Preheat the oven to Gas Mark 3 / 170°C / 330 °F and line the baking trays with large paper cases. Using an electric mixer or food processor mix the butter, flour, sugar, baking powder and salt together until they form a sandy, crumb-like texture. In a bowl, whisk the milk, eggs and strawberry milkshake powder together. With the mixer on a slow speed, gradually pour half of the liquid into the crumb mixture and mix thoroughly until combined and the batter is smooth and thick. Once all the lumps are gone gradually pour in the remaining liquid and mix until thoroughly combined. Stir in half of the white chocolate buttons.

Evenly divide the cake batter between the prepared cases and bake in the oven for twenty to twenty-five minutes. Remove from the oven and leave to cool slightly before removing them from the tin and placing on a wire rack to cool. Sift the icing sugar into a large bowl and add the butter, beat together with a wooden spoon or electric mixer.
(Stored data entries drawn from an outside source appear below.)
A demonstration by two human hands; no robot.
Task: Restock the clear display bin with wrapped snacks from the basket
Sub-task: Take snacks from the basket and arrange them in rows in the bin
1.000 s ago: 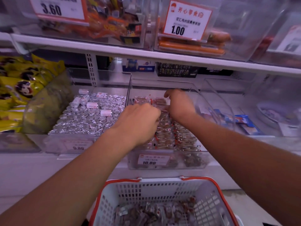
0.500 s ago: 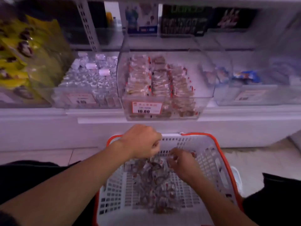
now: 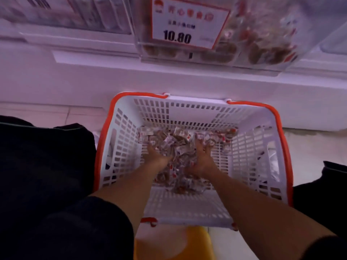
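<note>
Both hands are down in the basket (image 3: 262, 147), buried at the fingers in the heap of wrapped snacks (image 3: 178, 145) on its floor. The left hand (image 3: 156, 156) lies at the left of the heap and the right hand (image 3: 201, 162) at the right, palms turned toward each other with snacks between them. The fingers are hidden among the wrappers, so whether either grip has closed on snacks cannot be told. The display bin (image 3: 253, 44), with its price card (image 3: 189, 23) reading 10.80, sits on the shelf (image 3: 93, 59) directly above and behind the basket and already holds snacks.

Judgement on the step in hand: this is a two-handed scoop. It would go best with the hands brought together under the heap, little fingers meeting, so that loose wrappers do not slip through on the lift. A modest load should clear the bin's front wall more cleanly than a heaped one.

Against half a second earlier: the left hand was then a raised fist above the snacks and is now sunk into them. The view has tipped down, showing only the bin's front.
</note>
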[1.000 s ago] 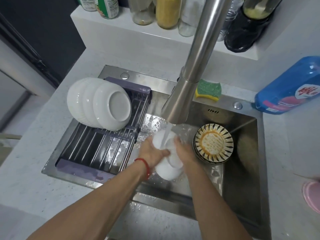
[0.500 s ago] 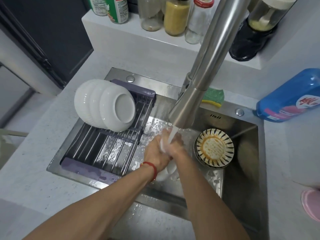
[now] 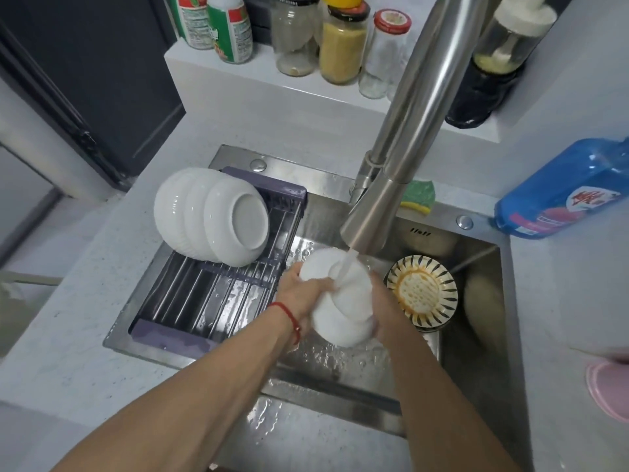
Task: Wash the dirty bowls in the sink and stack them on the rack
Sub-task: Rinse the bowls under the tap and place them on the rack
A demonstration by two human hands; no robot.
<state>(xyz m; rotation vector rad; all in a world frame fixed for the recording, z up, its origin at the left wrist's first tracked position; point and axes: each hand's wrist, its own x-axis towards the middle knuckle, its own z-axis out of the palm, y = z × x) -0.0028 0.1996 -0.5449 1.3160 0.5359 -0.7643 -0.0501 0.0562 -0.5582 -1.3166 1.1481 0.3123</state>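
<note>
A person stood at a steel sink [image 3: 476, 335] set into a pale speckled countertop [image 3: 68, 335], both forearms reaching in. The left hand [image 3: 299, 291] and the right hand [image 3: 386, 301] were clamped on opposite sides of a stack of white bowls [image 3: 340, 301], held tilted under the running stream from the tall steel faucet [image 3: 401, 158]. The left wrist wore a red string bracelet [image 3: 289, 315]. How many bowls the hands held could not be told; motion blurred them.

Just beside the right hand, in the sink's right half, sat a striped bowl [image 3: 422, 291] with orange residue smeared inside. It rested on something dark that could not be made out.

Across the sink's left half lay a purple-framed drying rack [image 3: 221, 294] with metal bars. At its far end three white bowls [image 3: 211, 214] stood on edge, nested together, undersides facing right. Water beaded on the rack and on the sink's front rim.

On the sink's back edge, behind the faucet, lay a green and yellow sponge [image 3: 418, 195]. At the countertop's right edge a blue detergent bottle [image 3: 565, 192] lay on its side, and something pink [image 3: 609, 386] showed at the near right.

A raised white shelf [image 3: 238, 80] behind the sink carried a row of containers: two green-labelled bottles [image 3: 218, 25], a nearly empty glass jar [image 3: 292, 39], a jar of yellow grains [image 3: 343, 46], a red-lidded jar [image 3: 384, 52], and a dispenser with pale yellow contents [image 3: 500, 39]. Dark cabinet panels filled the left of the room.
</note>
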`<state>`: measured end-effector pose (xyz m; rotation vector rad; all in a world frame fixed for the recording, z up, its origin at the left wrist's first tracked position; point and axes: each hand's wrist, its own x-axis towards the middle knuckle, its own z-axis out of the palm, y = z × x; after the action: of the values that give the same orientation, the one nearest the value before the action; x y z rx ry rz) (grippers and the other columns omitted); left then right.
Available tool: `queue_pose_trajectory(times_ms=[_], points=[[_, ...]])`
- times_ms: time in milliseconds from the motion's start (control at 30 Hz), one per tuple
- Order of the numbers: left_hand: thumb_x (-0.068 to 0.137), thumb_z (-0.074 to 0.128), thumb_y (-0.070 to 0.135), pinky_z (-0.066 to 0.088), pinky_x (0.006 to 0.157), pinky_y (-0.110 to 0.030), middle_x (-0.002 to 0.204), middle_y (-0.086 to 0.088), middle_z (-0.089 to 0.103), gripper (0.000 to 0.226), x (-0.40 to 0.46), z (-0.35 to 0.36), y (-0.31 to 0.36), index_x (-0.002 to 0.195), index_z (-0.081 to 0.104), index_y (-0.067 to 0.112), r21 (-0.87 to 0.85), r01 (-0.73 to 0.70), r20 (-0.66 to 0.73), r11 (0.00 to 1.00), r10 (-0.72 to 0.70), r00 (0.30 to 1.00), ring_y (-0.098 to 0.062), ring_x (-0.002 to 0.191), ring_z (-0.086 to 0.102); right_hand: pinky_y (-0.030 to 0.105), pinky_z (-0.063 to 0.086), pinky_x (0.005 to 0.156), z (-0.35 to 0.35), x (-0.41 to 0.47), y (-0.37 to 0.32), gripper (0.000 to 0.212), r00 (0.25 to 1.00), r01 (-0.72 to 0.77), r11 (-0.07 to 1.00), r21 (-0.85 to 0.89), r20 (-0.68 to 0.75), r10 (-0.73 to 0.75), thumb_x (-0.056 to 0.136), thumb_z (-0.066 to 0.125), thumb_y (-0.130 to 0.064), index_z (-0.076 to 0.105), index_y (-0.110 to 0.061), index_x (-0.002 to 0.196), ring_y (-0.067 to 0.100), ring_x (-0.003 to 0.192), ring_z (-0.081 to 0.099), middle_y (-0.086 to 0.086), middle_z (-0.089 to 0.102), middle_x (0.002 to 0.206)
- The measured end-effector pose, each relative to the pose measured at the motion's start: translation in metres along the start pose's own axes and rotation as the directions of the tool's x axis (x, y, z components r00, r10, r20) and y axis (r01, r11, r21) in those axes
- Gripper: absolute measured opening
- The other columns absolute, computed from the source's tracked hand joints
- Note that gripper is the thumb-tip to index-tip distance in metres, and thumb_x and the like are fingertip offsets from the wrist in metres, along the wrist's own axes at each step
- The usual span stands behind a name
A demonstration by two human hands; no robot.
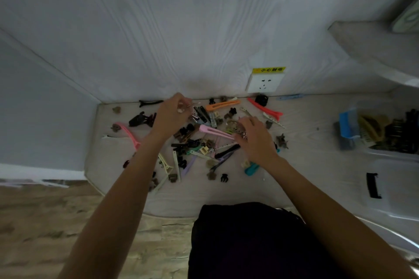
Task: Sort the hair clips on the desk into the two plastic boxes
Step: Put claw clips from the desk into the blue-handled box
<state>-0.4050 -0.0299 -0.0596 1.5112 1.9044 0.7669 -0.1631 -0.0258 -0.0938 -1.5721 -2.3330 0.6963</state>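
Desk (306, 165), pale wood grain, scanned left to right. Far left: brown mini claw clips, black claw clip (138, 119), pink duckbill clip (128, 133) near desk edge. Left hand (169, 118) raised over back of pile, fingers curled, pinching several small clips, silver metal ones among them; exact count unreadable. Centre: main pile of hair clips (199, 142), mixed black, cream, lilac and brown, loosely overlapped. Orange duckbill clip (223, 104) lying at rear, near wall. Right hand (256, 136) low on pile, fingers bent around long pink duckbill clip (215, 131) plus a glittery clip; grip on second item only partly visible. Red duckbill clip (265, 107) beyond right hand, below wall socket (264, 82). Far right: clear plastic box (385, 154) already holding black and tan clips beside a blue item; second box (396, 188) nearer, contents not readable.

Judged step: gathering handfuls, transfer pending, most of pile unsorted.

Risks: overfull left pinch likely to shed small metal clips in transit; long pink clip may snag neighbours and drag them off; strays at left edge easily knocked to floor by forearm sweep.
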Motion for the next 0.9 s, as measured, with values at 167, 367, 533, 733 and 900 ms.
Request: queue_pose_trajectory(times_ms=[167, 367, 533, 733, 900], points=[[0.086, 0.063, 0.02, 0.04, 0.066, 0.0, 0.089, 0.009, 0.062, 0.008, -0.011, 0.041, 0.056, 0.089, 0.057, 0.017, -0.169, 0.025, 0.093, 0.985, -0.009, 0.996, -0.004, 0.083, 0.058, 0.015, 0.038, 0.059, -0.048, -0.018, 0.015, 0.031, 0.955, -0.203, 0.876, 0.438, -0.109, 0.275, 0.077, 0.072, -0.034, 0.047, -0.026, 0.095, 0.007, 0.075, 0.054, -0.003, 0.056, 0.087], [0.085, 0.065, 0.013, 0.049, 0.074, -0.008, 0.1, -0.002, 0.068, 0.008, -0.028, 0.11, 0.172, 0.093, 0.062, 0.013, -0.378, -0.242, 0.217, 0.894, 0.34, 0.915, 0.002, 0.084, 0.063, 0.027, 0.06, 0.064, -0.103, -0.081, 0.088, 0.029, 0.782, -0.305, 0.449, 0.84, -0.048, 0.622, 0.08, 0.071, -0.015, 0.05, -0.014, 0.101, 0.013, 0.07, 0.069, 0.011, 0.066, 0.09], [0.08, 0.069, 0.009, 0.054, 0.074, -0.025, 0.091, -0.005, 0.069, 0.009, -0.027, 0.208, 0.259, 0.088, 0.065, 0.007, -0.471, -0.282, 0.271, 0.836, 0.441, 0.856, -0.014, 0.083, 0.066, 0.043, 0.055, 0.075, -0.158, -0.131, 0.157, 0.014, 0.627, -0.337, 0.54, 0.771, -0.244, 0.74, 0.086, 0.063, -0.017, 0.054, -0.017, 0.098, 0.024, 0.083, 0.065, 0.011, 0.065, 0.097], [0.085, 0.062, 0.017, 0.054, 0.075, -0.035, 0.097, -0.008, 0.064, 0.011, -0.005, 0.291, 0.282, 0.093, 0.065, 0.01, -0.084, -0.54, 0.23, 0.838, 0.543, 0.807, -0.021, 0.083, 0.064, 0.002, 0.036, 0.064, -0.212, -0.134, 0.216, 0.012, 0.794, -0.288, 0.895, 0.34, -0.437, 0.422, 0.083, 0.064, -0.01, 0.061, -0.012, 0.095, 0.007, 0.071, 0.051, 0.001, 0.057, 0.087], [0.083, 0.06, 0.023, 0.043, 0.084, -0.038, 0.109, -0.01, 0.063, 0.024, 0.009, 0.298, 0.272, 0.104, 0.064, 0.011, 0.3, -0.619, 0.299, 0.726, 0.545, 0.783, -0.029, 0.104, 0.053, 0.012, 0.034, 0.068, -0.219, -0.112, 0.234, 0.023, 0.963, -0.167, 0.964, 0.207, -0.175, 0.205, 0.083, 0.063, -0.001, 0.065, -0.006, 0.105, 0.019, 0.091, 0.054, 0.012, 0.062, 0.099]])
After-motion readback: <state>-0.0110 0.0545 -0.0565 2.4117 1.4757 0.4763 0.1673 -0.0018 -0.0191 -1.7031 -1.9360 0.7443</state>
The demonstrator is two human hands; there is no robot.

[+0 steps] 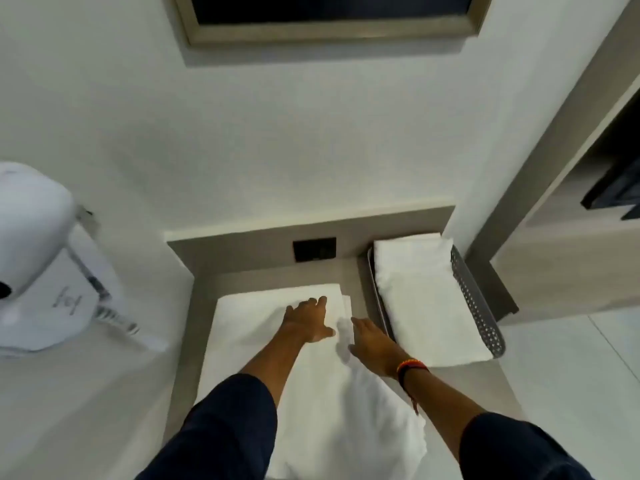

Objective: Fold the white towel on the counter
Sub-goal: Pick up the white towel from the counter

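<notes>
The white towel (pixel 249 327) lies spread along the grey counter (pixel 204 282), its near end hanging over the front edge. My left hand (pixel 306 322) rests flat on the towel's far right part, fingers spread and pointing away from me. My right hand (pixel 372 342) lies flat at the towel's right edge, palm down, with a coloured band on the wrist. Neither hand grips the cloth. Dark sleeves cover both forearms.
A perforated metal tray (pixel 479 306) with a folded white towel (pixel 422 296) in it stands to the right on the counter. A black socket plate (pixel 314 249) sits on the back wall. A white wall-mounted hair dryer (pixel 31 258) with a coiled cord is at left.
</notes>
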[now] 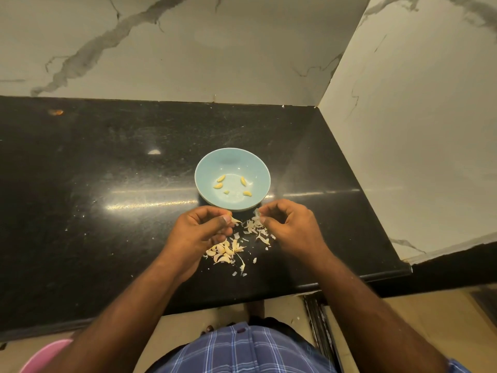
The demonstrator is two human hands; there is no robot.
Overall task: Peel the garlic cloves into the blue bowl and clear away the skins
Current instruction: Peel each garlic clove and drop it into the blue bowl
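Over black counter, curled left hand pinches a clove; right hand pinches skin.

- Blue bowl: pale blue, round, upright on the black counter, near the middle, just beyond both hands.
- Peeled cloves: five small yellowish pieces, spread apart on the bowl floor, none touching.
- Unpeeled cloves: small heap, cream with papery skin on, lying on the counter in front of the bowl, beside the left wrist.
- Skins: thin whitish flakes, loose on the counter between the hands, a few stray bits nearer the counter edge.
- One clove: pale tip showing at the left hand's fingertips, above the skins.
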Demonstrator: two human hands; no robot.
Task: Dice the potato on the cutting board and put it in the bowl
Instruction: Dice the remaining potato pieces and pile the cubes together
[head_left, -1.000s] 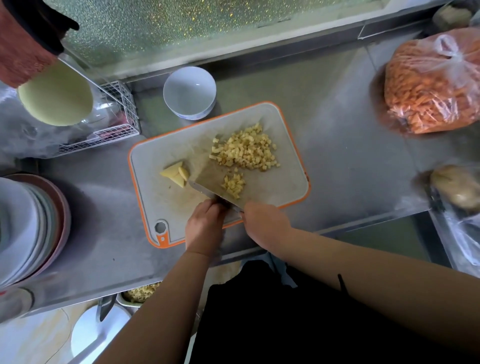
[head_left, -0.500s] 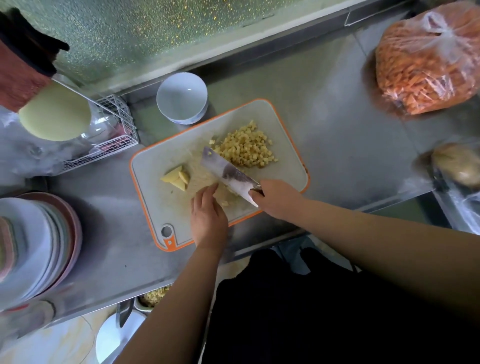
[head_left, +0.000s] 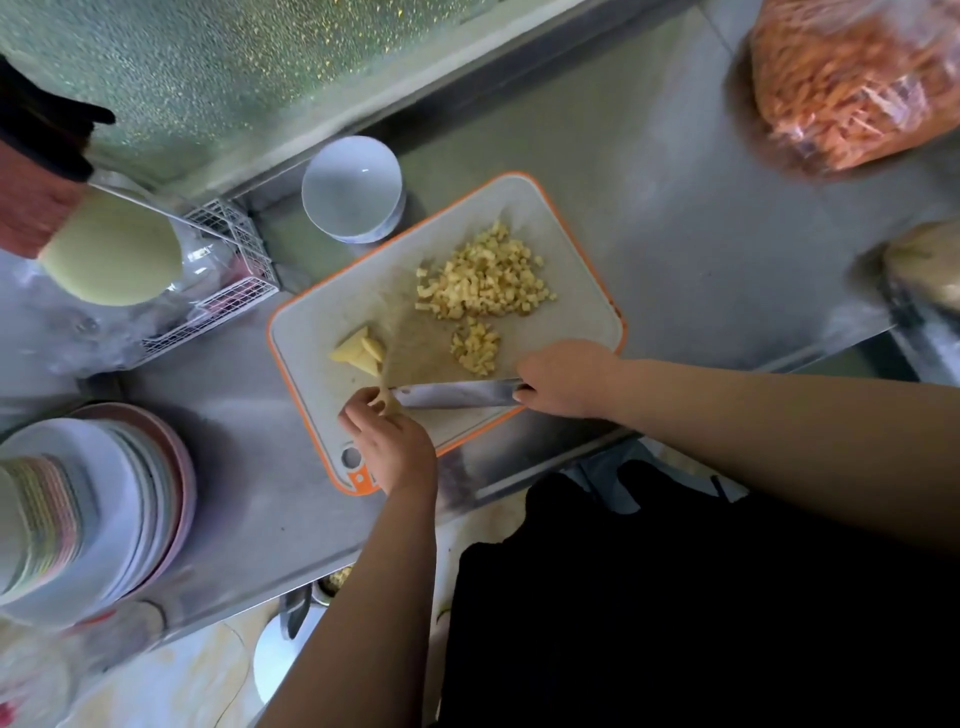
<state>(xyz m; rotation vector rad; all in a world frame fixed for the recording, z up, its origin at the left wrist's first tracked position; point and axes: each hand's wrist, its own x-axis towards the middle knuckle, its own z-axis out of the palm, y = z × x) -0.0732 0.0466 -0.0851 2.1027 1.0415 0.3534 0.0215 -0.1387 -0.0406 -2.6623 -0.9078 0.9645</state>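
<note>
Knife now lies flat near the board's front edge, right hand gripping its handle; left hand fingers touch the tip.

Brushed, dully reflective steel counter, matt grey plastic cutting board edged in orange, glossy white ceramic bowl, polished metal knife blade, crinkled clear plastic bag.
</note>
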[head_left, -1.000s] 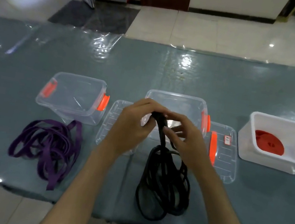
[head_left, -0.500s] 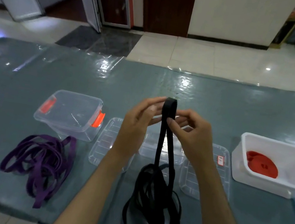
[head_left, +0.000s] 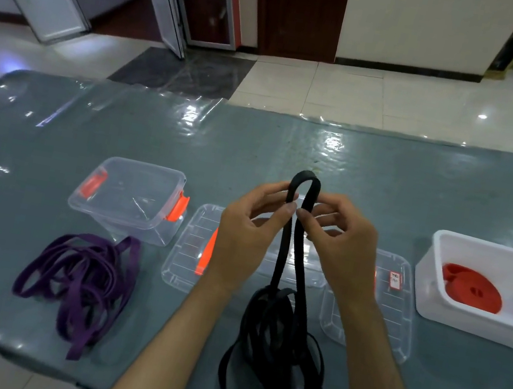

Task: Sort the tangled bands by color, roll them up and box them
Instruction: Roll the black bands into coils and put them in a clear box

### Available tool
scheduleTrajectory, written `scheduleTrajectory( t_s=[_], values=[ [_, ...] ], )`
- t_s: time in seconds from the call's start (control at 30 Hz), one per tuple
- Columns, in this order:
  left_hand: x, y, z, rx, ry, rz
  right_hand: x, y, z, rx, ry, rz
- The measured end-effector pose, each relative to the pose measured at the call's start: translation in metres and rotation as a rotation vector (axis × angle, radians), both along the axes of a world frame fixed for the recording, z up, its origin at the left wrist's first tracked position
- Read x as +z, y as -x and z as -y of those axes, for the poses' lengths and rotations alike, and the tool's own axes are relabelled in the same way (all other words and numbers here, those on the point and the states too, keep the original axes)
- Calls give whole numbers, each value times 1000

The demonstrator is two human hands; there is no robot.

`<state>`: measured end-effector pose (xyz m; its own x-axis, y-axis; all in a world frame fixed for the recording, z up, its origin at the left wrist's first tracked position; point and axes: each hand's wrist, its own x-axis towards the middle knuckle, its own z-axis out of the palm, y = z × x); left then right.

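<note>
You hold the black band (head_left: 290, 269) up in front of you with both hands: your left hand (head_left: 242, 239) pinches one strand between thumb and fingers, and your right hand (head_left: 339, 250) pinches the other strand just beside it, so a small loop of band stands up above your fingertips. From that pinch the two strands hang down to the rest of the black band, which lies in a loose tangle on the grey-green table (head_left: 49, 157) at the near edge, between your forearms. The purple band (head_left: 80, 280) lies in a loose heap on the table to your left, apart from your hands. Just beyond it stands a clear box (head_left: 130, 201) with orange clips, and flat clear lids (head_left: 187, 250) lie on the table behind your hands. To your right a white bin (head_left: 476, 301) holds a rolled red band (head_left: 471, 292).
</note>
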<state>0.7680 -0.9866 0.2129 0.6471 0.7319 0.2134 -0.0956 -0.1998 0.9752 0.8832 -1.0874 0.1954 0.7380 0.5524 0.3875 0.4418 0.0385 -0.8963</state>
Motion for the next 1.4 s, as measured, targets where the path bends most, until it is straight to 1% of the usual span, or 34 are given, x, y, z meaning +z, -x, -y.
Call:
scheduleTrajectory(
  t_s=[0.13,0.23,0.3,0.4,0.47,0.53,0.6,0.67,0.77,0.83,0.9,1.07,1.13,1.17,1.2,1.27,1.33,1.4],
  values=[
    [0,-1,3,-9,-53,-31,1,8,4,46,2,119],
    [1,-3,4,3,-157,-67,-3,4,9,127,11,164],
    [1,-5,5,8,-235,-100,-5,0,13,196,26,117],
    [1,-8,2,-12,-360,-142,-6,-5,18,268,20,-6],
    [4,-10,2,-44,-400,-138,-6,-8,21,290,5,-84],
    [7,-12,4,-53,-389,-110,-8,-11,22,270,11,-137],
    [12,-14,7,-17,-342,-61,-11,-12,22,275,58,-194],
    [18,-17,8,25,-274,3,-19,-10,21,336,170,-221],
    [28,-18,5,43,-158,115,-38,-5,18,412,390,-202],
    [35,-16,2,63,-133,173,-47,0,16,427,452,-206],
    [41,-12,0,84,-121,206,-51,2,15,424,417,-224],
    [61,-5,-10,165,-46,320,-35,-3,7,363,123,-318],
    [71,-4,-13,182,-45,354,-27,-6,3,317,56,-291],
    [77,-4,-14,187,-50,368,-22,-8,1,294,68,-246],
    [82,-4,-15,187,-59,377,-19,-10,0,280,104,-189],
    [91,-3,-16,183,-87,382,-17,-11,-1,306,244,-83],
    [96,-1,-15,180,-116,377,-22,-10,1,363,398,-47],
    [98,2,-11,177,-143,351,-27,-8,5,341,474,-27]
  ],
)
In a jug, mix together the milk and strawberry milkshake powder, then gradually pour the liquid into the icing while mixing on a slow speed. Add a little red food colouring to colour the icing pink. Turn the mixer up to a high speed and beat the icing until light and fluffy. Scoop the whipped-up icing into a piping bag with a star nozzle, ready to ice the completely cool cupcakes. To get the two-tone effect I diluted a little more food colouring with a little water and brushed around the inside of the piping bag before piping the frosting onto the cakes.

Decorate with the remaining white chocolate buttons, some fresh or freeze-dried strawberries and a dust of icing sugar.